[Work task] Two lines in the data below mark the range: the one with "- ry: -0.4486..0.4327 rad" and the one with "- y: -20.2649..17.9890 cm". Return both, along with every line between them, exactly.

+-------+

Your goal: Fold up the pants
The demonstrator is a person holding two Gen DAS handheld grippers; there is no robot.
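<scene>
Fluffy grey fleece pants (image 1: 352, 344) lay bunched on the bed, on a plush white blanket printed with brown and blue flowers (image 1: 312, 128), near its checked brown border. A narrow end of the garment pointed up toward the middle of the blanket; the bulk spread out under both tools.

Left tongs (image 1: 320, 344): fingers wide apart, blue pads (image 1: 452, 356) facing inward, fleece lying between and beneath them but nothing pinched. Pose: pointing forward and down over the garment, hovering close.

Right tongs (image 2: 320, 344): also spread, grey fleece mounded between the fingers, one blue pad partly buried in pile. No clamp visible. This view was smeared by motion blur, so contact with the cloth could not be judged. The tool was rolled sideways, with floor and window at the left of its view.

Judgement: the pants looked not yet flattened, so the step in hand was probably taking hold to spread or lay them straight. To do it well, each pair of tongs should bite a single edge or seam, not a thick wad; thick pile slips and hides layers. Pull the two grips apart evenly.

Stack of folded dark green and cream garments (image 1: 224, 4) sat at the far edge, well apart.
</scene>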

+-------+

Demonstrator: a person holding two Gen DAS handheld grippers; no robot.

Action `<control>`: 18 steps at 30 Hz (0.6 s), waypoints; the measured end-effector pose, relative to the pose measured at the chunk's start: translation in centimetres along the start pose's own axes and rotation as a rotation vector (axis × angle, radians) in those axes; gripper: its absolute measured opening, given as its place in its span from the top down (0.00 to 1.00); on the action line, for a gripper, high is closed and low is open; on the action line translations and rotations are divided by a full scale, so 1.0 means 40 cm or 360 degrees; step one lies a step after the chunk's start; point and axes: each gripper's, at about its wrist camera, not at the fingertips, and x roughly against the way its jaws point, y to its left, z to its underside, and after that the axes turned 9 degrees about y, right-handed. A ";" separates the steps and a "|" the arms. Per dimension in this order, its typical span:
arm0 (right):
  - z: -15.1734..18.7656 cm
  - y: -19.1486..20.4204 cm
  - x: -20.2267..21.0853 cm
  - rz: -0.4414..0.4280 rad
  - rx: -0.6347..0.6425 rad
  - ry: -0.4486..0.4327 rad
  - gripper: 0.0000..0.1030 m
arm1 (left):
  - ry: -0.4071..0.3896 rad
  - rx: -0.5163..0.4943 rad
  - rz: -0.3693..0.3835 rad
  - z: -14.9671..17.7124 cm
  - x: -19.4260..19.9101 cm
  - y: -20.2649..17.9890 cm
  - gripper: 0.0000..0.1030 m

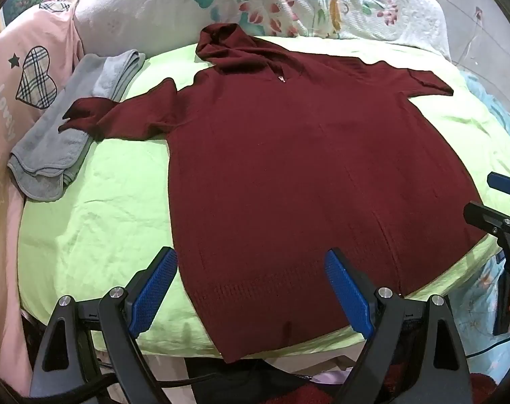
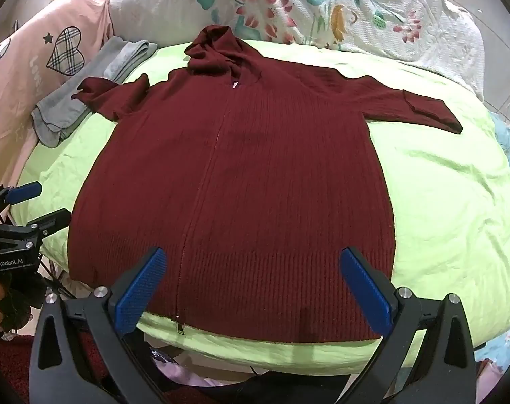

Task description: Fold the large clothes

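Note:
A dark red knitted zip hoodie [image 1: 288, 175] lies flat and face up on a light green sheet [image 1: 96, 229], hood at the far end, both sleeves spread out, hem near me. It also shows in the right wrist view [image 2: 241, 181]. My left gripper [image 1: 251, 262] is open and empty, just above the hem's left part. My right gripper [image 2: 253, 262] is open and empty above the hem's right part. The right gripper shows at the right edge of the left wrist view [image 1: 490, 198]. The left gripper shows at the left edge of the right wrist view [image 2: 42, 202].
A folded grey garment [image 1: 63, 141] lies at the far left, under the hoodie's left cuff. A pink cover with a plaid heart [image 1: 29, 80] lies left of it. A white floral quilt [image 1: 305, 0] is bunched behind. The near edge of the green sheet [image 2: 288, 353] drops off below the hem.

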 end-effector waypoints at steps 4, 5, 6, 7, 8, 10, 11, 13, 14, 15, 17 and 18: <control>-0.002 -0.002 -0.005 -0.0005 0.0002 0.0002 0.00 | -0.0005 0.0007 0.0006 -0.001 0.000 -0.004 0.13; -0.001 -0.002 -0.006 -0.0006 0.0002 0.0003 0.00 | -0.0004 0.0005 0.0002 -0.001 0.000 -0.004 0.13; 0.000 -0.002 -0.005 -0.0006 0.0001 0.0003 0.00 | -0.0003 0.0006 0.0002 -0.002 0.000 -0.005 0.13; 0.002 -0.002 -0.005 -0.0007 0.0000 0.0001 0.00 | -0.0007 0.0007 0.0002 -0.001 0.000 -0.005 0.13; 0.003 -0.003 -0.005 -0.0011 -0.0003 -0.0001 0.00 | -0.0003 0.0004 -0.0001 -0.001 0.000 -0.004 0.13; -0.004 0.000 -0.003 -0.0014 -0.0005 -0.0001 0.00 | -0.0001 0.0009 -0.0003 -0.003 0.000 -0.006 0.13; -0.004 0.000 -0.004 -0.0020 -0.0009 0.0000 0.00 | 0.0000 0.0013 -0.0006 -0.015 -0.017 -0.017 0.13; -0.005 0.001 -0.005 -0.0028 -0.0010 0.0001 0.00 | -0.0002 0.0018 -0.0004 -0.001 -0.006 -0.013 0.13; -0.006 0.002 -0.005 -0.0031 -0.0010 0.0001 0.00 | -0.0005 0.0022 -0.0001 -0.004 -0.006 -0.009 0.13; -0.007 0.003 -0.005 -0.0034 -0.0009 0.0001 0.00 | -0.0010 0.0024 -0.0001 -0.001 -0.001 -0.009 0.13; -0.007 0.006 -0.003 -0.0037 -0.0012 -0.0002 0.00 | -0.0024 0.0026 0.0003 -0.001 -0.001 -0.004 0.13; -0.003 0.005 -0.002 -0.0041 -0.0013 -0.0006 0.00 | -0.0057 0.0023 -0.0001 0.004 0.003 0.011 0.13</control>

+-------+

[Solution to the problem]
  - ry: -0.4486..0.4327 rad
  - gripper: 0.0000..0.1030 m
arm1 (left):
  - ry: -0.4071..0.3896 rad
  - rx: -0.5163..0.4943 rad
  - rz: -0.3693..0.3835 rad
  - z: -14.9671..17.7124 cm
  - x: -19.4260..19.9101 cm
  - y: -20.2649..17.9890 cm

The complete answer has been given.